Below are the records. List every line holding the word "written".

[Collected data]
§

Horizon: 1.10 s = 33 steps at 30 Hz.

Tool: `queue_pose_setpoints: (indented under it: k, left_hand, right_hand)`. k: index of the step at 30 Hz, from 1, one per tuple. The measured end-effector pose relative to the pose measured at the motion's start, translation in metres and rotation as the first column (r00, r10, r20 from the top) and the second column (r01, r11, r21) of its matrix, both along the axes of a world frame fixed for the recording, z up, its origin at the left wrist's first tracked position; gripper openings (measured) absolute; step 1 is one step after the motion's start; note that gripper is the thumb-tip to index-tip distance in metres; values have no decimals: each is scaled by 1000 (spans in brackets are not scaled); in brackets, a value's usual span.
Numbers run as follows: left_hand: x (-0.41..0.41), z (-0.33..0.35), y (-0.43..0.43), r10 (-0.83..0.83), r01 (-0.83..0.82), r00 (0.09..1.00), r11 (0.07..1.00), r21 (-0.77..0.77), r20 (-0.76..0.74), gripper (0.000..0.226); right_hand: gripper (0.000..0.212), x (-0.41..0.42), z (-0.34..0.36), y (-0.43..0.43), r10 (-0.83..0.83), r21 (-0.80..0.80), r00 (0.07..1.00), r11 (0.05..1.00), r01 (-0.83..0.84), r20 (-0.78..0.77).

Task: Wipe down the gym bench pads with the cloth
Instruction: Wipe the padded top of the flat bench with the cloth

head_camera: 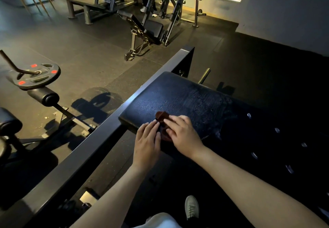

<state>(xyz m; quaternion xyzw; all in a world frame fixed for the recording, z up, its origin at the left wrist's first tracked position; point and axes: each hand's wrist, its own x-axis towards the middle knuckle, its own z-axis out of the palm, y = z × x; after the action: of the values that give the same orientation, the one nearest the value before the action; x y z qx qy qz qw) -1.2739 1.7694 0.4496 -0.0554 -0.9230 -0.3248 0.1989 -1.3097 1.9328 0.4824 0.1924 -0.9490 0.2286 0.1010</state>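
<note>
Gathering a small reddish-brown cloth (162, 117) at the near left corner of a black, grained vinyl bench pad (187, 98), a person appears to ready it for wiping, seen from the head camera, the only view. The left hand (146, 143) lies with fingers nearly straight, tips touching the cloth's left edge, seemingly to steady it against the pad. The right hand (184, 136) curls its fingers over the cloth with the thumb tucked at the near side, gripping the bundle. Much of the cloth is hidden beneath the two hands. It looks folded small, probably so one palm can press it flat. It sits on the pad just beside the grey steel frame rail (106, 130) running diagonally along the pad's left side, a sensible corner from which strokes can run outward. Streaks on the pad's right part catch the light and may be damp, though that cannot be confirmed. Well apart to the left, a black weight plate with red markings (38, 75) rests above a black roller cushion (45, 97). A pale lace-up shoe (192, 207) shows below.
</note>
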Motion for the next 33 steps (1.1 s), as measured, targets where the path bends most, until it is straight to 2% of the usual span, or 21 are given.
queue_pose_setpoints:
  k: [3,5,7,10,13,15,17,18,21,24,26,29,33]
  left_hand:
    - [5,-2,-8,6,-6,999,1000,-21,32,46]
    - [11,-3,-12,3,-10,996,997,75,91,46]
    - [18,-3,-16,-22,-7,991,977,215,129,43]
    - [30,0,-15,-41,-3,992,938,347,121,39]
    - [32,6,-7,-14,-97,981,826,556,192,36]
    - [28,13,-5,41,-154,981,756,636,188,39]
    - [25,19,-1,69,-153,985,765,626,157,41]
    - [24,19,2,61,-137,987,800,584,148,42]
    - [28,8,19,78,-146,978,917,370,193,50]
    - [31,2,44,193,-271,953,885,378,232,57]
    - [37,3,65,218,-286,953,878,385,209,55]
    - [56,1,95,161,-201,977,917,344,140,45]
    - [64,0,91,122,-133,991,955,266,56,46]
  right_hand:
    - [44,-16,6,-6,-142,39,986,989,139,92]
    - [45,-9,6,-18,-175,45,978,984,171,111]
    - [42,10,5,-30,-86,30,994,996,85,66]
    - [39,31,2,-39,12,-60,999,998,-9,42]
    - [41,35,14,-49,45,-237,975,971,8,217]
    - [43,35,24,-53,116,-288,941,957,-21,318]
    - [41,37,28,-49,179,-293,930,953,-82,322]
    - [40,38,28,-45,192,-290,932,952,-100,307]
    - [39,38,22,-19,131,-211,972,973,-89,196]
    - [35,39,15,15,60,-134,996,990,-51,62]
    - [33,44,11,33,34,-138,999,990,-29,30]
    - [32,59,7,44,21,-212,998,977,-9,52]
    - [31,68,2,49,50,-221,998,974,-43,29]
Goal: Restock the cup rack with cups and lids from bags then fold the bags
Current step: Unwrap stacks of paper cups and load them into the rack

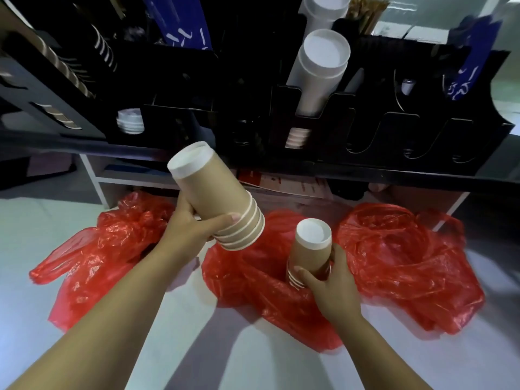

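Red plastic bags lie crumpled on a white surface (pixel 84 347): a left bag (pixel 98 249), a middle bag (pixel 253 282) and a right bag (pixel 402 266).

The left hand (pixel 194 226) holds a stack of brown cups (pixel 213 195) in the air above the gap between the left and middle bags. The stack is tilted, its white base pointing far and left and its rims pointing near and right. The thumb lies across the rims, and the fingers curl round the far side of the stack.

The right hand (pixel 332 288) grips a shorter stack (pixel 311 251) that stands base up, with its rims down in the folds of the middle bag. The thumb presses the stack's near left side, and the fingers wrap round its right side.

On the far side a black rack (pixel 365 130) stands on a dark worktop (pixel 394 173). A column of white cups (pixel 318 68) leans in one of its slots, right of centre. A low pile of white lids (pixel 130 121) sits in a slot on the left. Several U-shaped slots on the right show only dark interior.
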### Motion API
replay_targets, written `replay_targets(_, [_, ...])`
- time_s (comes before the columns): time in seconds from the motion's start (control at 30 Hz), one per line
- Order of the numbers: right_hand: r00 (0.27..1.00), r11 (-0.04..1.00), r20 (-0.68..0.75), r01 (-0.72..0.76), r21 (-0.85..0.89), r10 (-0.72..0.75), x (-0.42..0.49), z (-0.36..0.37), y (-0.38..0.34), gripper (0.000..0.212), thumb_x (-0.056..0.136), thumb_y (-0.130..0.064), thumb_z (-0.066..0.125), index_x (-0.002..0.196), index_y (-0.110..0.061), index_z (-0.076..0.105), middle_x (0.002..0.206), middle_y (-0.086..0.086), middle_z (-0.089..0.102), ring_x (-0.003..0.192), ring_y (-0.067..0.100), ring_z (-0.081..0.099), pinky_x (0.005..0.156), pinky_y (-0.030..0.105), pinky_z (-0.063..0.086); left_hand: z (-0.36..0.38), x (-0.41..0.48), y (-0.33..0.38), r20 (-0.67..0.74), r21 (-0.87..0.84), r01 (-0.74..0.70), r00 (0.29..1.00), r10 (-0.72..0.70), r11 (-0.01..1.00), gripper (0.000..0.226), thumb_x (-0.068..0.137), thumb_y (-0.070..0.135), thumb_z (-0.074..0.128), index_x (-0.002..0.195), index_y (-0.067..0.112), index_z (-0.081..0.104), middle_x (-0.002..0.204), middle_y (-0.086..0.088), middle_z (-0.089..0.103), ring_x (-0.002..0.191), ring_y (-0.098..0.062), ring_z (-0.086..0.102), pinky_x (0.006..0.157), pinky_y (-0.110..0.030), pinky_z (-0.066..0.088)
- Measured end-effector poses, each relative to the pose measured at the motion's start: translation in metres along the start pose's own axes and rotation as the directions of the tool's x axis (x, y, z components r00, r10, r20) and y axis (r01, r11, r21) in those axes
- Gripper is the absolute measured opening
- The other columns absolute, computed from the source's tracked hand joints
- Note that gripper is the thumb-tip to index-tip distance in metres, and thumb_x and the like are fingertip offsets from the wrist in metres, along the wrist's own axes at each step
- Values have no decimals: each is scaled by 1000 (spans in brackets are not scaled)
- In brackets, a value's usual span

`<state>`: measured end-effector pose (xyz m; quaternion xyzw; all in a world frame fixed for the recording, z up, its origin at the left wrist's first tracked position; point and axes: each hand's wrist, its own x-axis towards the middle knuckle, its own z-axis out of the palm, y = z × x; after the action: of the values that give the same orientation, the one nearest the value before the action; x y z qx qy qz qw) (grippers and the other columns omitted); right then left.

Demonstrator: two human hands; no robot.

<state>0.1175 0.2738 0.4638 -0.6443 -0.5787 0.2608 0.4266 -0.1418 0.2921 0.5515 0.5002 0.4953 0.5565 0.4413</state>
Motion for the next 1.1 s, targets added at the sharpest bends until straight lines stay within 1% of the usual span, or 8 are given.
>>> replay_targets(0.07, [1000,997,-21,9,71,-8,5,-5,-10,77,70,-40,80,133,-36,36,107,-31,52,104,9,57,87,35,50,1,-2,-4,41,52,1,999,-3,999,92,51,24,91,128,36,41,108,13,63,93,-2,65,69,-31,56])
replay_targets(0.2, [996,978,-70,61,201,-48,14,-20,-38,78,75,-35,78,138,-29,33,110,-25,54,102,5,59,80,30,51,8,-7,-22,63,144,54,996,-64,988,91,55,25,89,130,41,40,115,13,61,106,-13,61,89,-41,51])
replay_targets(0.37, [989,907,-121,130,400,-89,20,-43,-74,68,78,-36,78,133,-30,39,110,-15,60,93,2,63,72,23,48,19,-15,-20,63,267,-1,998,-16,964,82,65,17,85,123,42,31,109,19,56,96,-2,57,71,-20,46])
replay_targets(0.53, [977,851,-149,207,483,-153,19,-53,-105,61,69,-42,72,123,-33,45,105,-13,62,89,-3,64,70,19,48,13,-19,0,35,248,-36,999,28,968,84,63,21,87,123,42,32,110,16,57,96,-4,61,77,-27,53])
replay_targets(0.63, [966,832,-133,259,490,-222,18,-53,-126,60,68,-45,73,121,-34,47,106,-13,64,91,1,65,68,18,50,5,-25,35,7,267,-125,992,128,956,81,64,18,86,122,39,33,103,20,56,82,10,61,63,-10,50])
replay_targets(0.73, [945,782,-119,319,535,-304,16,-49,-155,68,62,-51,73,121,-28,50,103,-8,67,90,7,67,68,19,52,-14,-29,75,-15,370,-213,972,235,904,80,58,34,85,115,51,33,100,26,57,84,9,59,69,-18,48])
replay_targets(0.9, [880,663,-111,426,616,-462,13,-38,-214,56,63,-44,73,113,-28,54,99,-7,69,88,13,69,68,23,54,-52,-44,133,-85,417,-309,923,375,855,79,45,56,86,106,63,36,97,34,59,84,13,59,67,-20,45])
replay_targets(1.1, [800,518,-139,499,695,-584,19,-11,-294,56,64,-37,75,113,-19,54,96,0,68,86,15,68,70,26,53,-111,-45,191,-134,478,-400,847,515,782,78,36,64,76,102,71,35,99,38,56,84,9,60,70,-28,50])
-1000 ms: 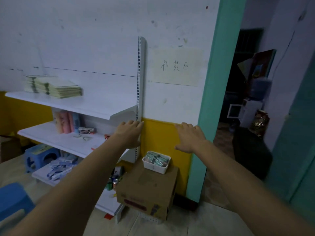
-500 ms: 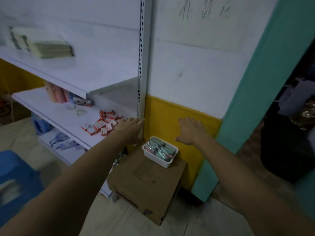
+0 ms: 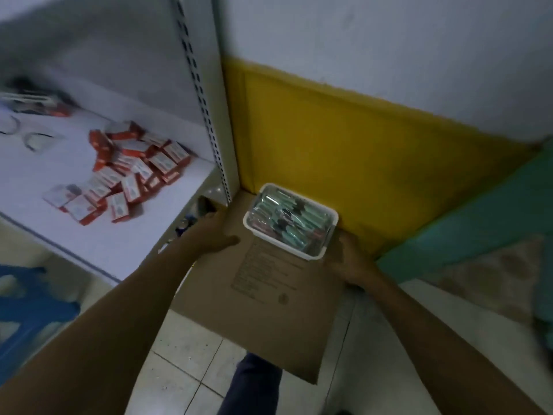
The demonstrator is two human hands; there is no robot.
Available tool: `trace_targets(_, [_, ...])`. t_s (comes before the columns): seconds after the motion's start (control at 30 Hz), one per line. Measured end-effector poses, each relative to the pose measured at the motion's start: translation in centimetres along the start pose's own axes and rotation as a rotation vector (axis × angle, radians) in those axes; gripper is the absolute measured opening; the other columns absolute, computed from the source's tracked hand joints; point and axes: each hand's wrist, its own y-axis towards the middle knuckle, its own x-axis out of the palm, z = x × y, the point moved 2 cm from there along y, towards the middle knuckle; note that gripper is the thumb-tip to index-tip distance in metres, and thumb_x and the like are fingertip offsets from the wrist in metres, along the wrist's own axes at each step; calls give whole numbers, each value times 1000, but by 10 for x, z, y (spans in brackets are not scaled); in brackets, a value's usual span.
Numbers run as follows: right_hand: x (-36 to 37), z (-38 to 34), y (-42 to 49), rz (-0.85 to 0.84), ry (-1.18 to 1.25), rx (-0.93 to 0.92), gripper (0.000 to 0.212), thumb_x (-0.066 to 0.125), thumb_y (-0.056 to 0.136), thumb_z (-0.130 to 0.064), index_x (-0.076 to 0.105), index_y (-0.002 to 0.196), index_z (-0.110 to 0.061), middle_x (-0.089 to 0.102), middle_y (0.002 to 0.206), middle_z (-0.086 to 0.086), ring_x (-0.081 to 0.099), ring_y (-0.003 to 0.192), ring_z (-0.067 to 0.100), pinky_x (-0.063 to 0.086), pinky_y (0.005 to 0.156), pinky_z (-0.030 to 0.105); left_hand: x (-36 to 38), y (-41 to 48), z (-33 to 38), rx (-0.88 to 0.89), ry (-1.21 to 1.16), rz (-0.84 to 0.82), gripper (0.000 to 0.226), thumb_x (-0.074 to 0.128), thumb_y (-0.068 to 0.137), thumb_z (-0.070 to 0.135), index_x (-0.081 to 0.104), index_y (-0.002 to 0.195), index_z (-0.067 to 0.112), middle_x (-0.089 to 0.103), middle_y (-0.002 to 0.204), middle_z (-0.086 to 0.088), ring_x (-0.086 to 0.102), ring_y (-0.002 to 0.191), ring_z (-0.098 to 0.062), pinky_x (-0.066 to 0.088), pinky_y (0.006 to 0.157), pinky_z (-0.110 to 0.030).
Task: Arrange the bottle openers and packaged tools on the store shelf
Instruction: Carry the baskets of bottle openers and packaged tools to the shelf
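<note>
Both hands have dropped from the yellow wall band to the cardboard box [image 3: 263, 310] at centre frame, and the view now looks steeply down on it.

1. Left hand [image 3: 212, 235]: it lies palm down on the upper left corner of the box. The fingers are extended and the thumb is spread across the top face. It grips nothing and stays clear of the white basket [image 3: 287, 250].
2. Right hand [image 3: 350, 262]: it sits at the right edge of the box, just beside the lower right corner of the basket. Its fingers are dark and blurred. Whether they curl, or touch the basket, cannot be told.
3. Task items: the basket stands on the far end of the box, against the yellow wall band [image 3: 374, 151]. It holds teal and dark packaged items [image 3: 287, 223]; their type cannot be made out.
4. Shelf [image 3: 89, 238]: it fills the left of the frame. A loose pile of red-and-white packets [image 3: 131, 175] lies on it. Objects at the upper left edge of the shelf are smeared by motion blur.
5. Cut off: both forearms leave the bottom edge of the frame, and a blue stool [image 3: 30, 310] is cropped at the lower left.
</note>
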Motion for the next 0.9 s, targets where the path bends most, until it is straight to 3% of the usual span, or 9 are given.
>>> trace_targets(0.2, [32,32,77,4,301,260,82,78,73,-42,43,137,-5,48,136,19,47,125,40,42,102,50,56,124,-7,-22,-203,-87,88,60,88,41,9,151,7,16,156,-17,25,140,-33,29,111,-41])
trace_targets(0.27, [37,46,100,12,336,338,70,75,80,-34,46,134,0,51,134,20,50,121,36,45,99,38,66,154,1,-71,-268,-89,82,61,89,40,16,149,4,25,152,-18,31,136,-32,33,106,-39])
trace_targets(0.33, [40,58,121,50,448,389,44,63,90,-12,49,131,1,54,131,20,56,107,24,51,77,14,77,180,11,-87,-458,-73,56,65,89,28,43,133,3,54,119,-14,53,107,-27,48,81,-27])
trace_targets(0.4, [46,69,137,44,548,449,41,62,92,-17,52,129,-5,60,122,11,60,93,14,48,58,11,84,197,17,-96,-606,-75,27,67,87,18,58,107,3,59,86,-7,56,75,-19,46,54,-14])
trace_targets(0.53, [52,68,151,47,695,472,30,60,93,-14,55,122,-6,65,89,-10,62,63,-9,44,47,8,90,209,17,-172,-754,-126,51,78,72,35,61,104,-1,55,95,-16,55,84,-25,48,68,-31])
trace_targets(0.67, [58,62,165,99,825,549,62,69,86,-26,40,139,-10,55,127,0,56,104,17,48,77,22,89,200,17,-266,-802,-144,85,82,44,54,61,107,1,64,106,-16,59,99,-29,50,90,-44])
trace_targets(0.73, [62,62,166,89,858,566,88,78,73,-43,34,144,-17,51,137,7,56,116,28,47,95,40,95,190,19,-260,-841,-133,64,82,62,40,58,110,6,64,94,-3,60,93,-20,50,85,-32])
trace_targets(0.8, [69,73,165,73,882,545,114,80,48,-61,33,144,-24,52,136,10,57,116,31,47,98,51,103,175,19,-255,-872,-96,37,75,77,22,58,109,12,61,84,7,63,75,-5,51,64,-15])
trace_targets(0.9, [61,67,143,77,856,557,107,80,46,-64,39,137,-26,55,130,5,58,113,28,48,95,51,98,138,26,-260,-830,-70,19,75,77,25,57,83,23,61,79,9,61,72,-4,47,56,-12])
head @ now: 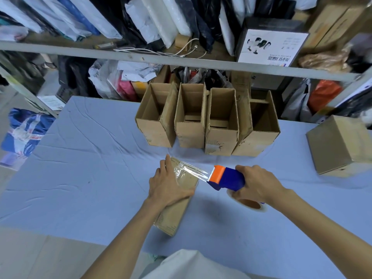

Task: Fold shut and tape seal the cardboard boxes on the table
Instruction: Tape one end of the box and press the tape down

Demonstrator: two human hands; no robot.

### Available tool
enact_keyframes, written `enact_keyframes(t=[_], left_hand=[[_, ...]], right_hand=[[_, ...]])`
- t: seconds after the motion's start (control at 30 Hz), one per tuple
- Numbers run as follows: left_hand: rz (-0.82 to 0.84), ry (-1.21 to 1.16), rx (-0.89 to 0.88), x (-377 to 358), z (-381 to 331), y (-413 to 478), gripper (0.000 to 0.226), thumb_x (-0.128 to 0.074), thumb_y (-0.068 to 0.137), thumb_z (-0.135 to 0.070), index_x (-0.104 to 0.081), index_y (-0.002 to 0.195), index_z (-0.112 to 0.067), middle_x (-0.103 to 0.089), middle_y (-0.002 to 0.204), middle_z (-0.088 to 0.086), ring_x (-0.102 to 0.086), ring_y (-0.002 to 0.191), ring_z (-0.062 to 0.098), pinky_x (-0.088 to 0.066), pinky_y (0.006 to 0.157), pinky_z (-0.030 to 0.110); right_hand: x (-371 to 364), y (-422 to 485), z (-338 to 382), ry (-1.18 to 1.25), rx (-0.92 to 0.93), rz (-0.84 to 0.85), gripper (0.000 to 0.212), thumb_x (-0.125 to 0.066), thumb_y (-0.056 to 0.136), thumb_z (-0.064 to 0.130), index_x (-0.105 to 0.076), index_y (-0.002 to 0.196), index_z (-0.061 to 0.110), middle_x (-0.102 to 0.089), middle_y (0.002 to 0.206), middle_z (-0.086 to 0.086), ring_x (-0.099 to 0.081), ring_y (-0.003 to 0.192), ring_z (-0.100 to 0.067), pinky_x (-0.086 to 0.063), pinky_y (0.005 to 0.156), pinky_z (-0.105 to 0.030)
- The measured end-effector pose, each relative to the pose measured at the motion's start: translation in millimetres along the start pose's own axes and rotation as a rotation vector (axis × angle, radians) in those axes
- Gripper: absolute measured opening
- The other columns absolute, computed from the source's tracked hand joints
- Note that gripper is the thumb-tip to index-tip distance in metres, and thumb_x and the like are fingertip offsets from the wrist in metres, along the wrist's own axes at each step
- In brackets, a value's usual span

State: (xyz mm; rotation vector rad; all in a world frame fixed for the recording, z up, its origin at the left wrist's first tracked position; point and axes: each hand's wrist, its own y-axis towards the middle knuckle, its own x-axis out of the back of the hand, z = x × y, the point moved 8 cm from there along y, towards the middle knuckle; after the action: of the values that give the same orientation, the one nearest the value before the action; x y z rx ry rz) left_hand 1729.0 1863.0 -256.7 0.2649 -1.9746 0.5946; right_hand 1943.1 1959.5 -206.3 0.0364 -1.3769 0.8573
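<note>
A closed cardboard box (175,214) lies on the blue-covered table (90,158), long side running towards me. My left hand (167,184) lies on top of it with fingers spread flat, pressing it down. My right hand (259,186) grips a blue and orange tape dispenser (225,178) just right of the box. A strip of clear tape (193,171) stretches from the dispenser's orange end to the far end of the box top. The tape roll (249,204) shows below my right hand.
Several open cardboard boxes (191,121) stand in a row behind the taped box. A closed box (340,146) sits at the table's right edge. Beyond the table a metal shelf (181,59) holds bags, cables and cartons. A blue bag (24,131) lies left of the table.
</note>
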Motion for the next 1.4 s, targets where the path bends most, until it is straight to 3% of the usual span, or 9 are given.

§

OUTPUT
replay_targets, written `replay_targets(_, [_, ...])`
enact_keyframes, written `enact_keyframes(t=[_], left_hand=[[_, ...]], right_hand=[[_, ...]])`

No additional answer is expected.